Another factor to consider when making the comparison is the rate of interest. Different rates of interest are offered by different private lenders and banks. If your credit rating is poor, you may be charged a higher rate of interest. Therefore, it is necessary to compare loans before you settle down for your final option.
Term of Loan
Typically, people apply for a short-term loan as they need to fulfil their short-term or immediate monetary issues. All they do is use the money and pay it back within 12 months. But if you find a loan that features low-interest rate, you can figure out the EMI and then compare it with the other loans. It is not necessary that a person has to opt for a loan with for 12 months. The borrower may decide the tenure depending upon their repayment affordability.
When applying for a short-term loan, make sure you know all the fees. Usually, lenders charge many types of advance charges, such as credit report charges, processing fees, admin fees, underwriting fees, appraisal and origination fees. Ideally, you might want to avoid these fees. Choose a broker or lender who does not charge any upfront fees as this will help you in saving money.
For short-term loans, you may have to make a down payment. Although these loans don’t require down payment, home loans or car loans do require an upfront payment. This amount is typically between 5 and 10% of the loan amount.
Some lenders can provide 100% finance facility as well. In this case, you may have to pay additional interest. Therefore, you should figure out and compare the amount of interest and then make a choice.

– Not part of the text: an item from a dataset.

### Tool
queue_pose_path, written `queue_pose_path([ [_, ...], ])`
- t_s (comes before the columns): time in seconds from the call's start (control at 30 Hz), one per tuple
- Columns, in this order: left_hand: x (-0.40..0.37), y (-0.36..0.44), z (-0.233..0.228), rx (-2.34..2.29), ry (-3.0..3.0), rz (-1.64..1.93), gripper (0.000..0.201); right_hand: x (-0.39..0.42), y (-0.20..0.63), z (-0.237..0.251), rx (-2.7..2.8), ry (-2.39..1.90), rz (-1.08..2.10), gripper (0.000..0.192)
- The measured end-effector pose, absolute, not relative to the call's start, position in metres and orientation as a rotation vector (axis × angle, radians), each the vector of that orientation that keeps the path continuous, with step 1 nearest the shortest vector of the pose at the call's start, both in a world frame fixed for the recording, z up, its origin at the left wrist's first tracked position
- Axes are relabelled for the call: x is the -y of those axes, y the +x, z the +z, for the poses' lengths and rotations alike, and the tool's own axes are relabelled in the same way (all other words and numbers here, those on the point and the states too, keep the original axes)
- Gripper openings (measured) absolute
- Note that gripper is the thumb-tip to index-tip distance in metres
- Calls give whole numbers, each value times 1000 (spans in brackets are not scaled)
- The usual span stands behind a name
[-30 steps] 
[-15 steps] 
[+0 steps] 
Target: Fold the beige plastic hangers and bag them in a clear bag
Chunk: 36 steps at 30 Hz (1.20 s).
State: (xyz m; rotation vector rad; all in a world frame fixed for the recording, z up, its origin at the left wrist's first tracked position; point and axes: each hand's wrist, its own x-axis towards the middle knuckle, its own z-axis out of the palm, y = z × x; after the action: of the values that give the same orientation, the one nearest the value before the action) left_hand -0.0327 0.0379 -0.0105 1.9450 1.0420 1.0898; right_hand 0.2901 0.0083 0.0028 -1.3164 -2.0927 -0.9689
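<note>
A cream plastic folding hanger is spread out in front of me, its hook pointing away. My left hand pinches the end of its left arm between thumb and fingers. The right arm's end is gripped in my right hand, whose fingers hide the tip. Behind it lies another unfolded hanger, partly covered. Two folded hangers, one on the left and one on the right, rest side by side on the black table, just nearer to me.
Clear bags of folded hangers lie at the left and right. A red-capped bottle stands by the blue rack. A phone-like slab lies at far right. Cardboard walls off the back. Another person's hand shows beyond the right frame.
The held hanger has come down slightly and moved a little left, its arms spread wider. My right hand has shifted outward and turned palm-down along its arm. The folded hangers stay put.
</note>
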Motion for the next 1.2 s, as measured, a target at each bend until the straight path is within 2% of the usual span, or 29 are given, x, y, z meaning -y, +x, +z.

Make sure you figure out your repayment ability prior to applying for a short-term loan. You may have to pay a huge amount of EMI and figure out your repayment capacity. It is wise to map out the repayment strategy as irregular payment behaviour will damage the credit score.
Your credit rating plays an important role when it comes to getting a short-term loan. If you have a poor credit score, make sure you work on your credit rating first. For this purpose, you can get in touch with your tax consultant as he can help you build your credit score. If a lender charges a lower interest rate despite your low credit rating, go with them. Also, regular repayments of the loan on time and in full will also help in building the credit score.